Car derrière le chiffre, spectaculaire, une constante demeure : l’absence de précisions. Quels critères ? Quels délais ? Quelles conditions d’éligibilité ? Autant de questions laissées en suspens, nourrissant une inquiétude légitime chez les professionnels du transport. À force, le secteur ne demande plus des promesses ambitieuses, mais des dispositifs applicables sans labyrinthe administratif.

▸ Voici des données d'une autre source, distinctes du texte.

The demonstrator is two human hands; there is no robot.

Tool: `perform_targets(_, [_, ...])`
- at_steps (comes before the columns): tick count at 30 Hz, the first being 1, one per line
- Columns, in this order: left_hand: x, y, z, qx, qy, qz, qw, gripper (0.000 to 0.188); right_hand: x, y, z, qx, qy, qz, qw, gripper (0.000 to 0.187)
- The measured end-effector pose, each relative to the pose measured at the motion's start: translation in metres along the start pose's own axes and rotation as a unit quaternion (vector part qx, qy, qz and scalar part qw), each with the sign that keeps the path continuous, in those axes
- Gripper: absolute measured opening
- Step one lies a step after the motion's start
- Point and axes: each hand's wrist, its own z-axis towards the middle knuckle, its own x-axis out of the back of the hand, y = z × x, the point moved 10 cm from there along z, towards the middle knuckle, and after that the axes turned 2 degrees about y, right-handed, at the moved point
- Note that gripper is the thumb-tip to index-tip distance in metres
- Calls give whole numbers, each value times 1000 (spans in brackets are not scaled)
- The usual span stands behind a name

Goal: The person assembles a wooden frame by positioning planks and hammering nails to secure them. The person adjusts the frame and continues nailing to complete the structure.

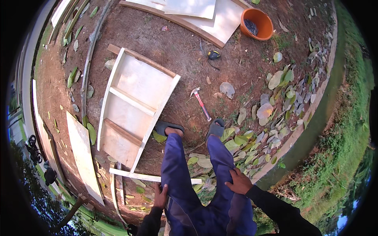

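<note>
My left hand (160,197) rests against the outer side of my left trouser leg, fingers stretched out and holding nothing. On my right thigh lies my right hand (239,182), flat and open. Left of my feet a wooden frame (134,101) with a plywood sheet and crosspieces lies on the dirt. A claw hammer (201,104) with a red and black handle is on the ground just ahead of my feet. Farther off sits a black and yellow tape measure (214,55). Neither hand touches any of these.
An orange bucket (256,24) at the far right holds what look like nails. Plywood panels (193,19) lie ahead. A loose wooden strip (149,177) lies near my left leg, a plywood offcut (84,153) farther left. Fallen leaves (275,114) and a ditch (311,145) border the right.
</note>
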Motion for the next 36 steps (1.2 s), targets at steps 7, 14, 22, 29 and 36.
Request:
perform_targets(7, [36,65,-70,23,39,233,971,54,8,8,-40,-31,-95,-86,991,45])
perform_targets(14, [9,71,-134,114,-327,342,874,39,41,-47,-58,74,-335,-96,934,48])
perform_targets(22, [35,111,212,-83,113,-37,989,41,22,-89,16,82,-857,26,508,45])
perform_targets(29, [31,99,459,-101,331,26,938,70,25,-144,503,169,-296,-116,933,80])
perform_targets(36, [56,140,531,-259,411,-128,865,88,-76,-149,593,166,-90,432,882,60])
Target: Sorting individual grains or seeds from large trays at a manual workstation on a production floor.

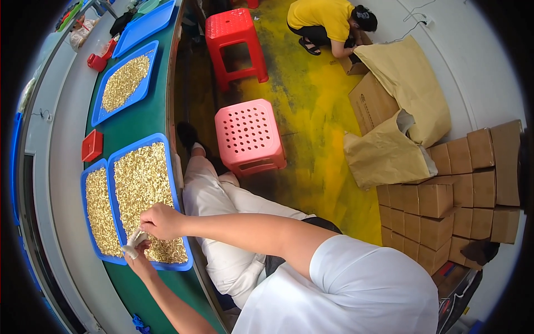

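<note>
Two trays sit side by side on the workbench [130,289], the wide tray [146,167] right of the narrow tray [89,192], both heaped with small parts [142,183]. Both hands meet over the wide tray's near end, the right hand [161,221] above the left hand [139,261], a small white piece [133,243] between them. Farther along lies a third tray [125,83]; two stools [250,136] stand right of the bench, stacked boxes [450,206] beyond.

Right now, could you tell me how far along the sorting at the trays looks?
Done: cannot tell. In hand: both hands, left hand and right hand, meet on a small white piece over the near blue tray. Left: its small gold parts remain heaped; two more trays also sit full.
</note>
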Tool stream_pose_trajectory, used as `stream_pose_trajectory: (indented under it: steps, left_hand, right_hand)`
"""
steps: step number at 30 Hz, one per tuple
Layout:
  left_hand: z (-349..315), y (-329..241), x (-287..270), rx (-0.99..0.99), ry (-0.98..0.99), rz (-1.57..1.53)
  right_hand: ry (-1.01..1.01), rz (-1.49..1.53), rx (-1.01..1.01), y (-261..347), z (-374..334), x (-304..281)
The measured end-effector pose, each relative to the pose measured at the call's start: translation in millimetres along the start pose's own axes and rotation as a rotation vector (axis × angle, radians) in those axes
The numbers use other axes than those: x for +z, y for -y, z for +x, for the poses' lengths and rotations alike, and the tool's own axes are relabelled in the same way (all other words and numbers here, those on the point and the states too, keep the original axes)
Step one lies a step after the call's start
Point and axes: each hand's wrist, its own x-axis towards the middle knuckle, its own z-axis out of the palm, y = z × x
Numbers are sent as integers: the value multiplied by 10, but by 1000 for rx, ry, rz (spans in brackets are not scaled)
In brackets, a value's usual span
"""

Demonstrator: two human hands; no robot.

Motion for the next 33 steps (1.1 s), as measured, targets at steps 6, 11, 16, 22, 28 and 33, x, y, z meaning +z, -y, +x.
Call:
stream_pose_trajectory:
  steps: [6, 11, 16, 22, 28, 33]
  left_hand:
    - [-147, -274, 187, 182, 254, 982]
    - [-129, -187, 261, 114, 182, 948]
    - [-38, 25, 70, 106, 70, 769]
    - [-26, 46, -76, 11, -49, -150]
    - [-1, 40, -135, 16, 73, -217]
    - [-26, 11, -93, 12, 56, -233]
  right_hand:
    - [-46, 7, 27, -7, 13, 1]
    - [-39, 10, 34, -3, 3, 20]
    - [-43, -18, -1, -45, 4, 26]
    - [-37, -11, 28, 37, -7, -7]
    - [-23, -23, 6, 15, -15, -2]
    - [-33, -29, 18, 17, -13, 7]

L’histoire récente n’incite guère à l’optimisme. L’aide de 20 centimes par litre, bien que soutenue par une enveloppe de 50 millions d’euros, avait déjà montré ses limites face à la réalité d’un secteur où des milliers de camions circulent chaque jour pour faire tenir l’économie. Même constat pour les aides forfaitaires : 500 euros par tracteur, 70 euros pour les utilitaires. Des montants en baisse par rapport à 2022, et, là encore, un flou persistant sur leur reconduction.
Dans ce paysage déjà complexe, les initiatives parallèles, comme celle de EDF proposant 15 000 euros par camion électrique, n’apportent qu’un soulagement partiel. Car elles s’accompagnent de nouvelles conditions : attestations, cumul d’aides, démarches multiples. Autrement dit, une couche supplémentaire dans une « usine à gaz » que dénoncent depuis longtemps les acteurs du secteur.
L’ OTRE réclame des règles du jeu simples : des conditions d’accès claires, uniformes et réellement accessibles à toutes les entreprises. Une exigence de bon sens, trop souvent ignorée.
Car la réalité du transport routier est loin des grandes annonces ministérielles. Plus des deux tiers des entreprises sont des PME, parfois des structures familiales, dont le quotidien se joue sur la route, pas dans les bureaux. Leur temps administratif se concentre sur les week-ends, quand les camions sont à l’arrêt. Multiplier les démarches, c’est mécaniquement exclure une partie de ces acteurs.
Si l’électrification des poids lourds est un impératif écologique et économique, elle ne pourra se faire sans une révolution parallèle : celle de la simplification. Sans cela, les aides, aussi généreuses soient-elles sur le papier, risquent de rester lettre morte.
L’urgence n’est plus d’annoncer. Elle est de rendre possible.